Exercise inputs ::
____________________
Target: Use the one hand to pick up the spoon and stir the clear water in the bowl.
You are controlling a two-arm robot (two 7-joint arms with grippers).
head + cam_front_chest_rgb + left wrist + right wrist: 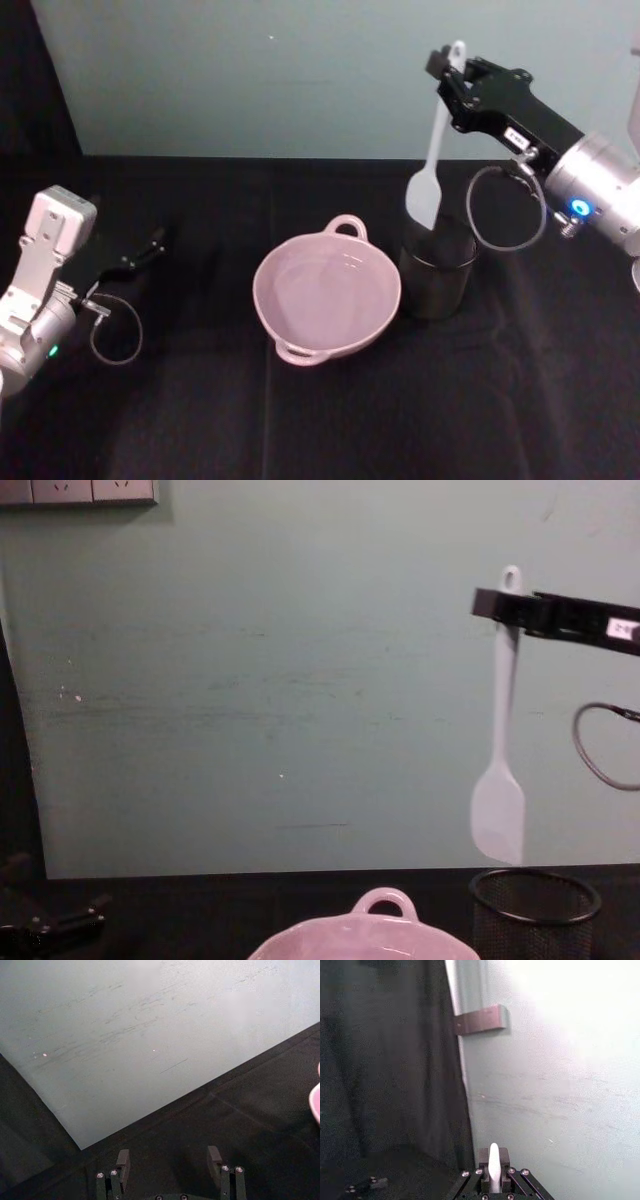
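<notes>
R. hand (447,72) pinches spoon (432,150) near handle top; blade hangs just above mesh cup (437,270), beside bowl (327,290). L. hand (152,243) idle w/ fingers spread, low over bench (200,400).

The bowl (327,292) sits near the middle of the table (200,420), with the mesh cup (437,268) just beside it on the right. The spoon (436,150) hangs upright above the cup, clear of its rim, held near its handle end by the right gripper (447,72). The left gripper (150,245) rests well to the left of the bowl. A wall (280,70) stands behind the table.
</notes>
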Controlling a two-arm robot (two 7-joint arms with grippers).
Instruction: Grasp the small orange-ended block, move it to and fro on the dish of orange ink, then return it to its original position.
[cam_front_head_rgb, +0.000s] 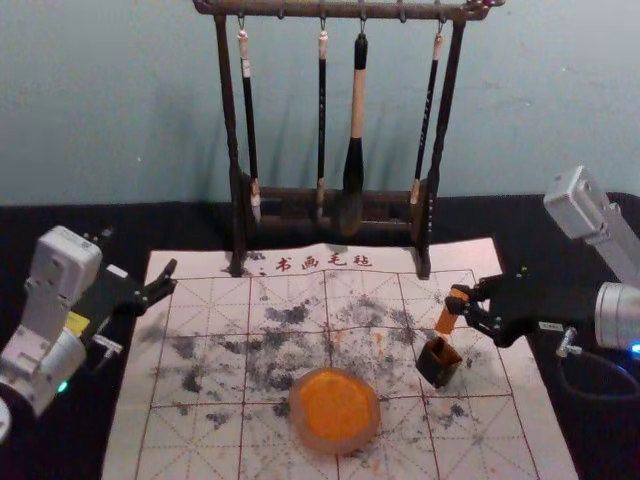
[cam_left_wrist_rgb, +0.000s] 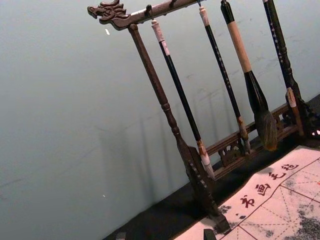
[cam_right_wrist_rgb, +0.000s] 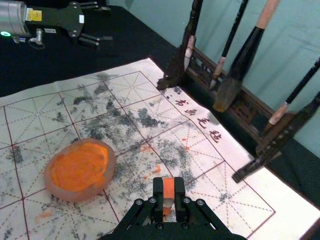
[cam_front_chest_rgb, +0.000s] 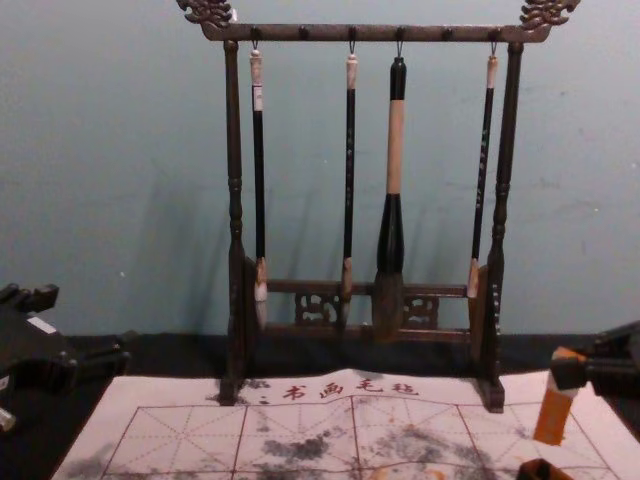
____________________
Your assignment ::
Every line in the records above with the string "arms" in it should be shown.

Expected output ::
You are controlling a two-arm robot (two 7-joint arms with grippers).
Controlling a two-arm robot (two 7-joint arms with grippers).

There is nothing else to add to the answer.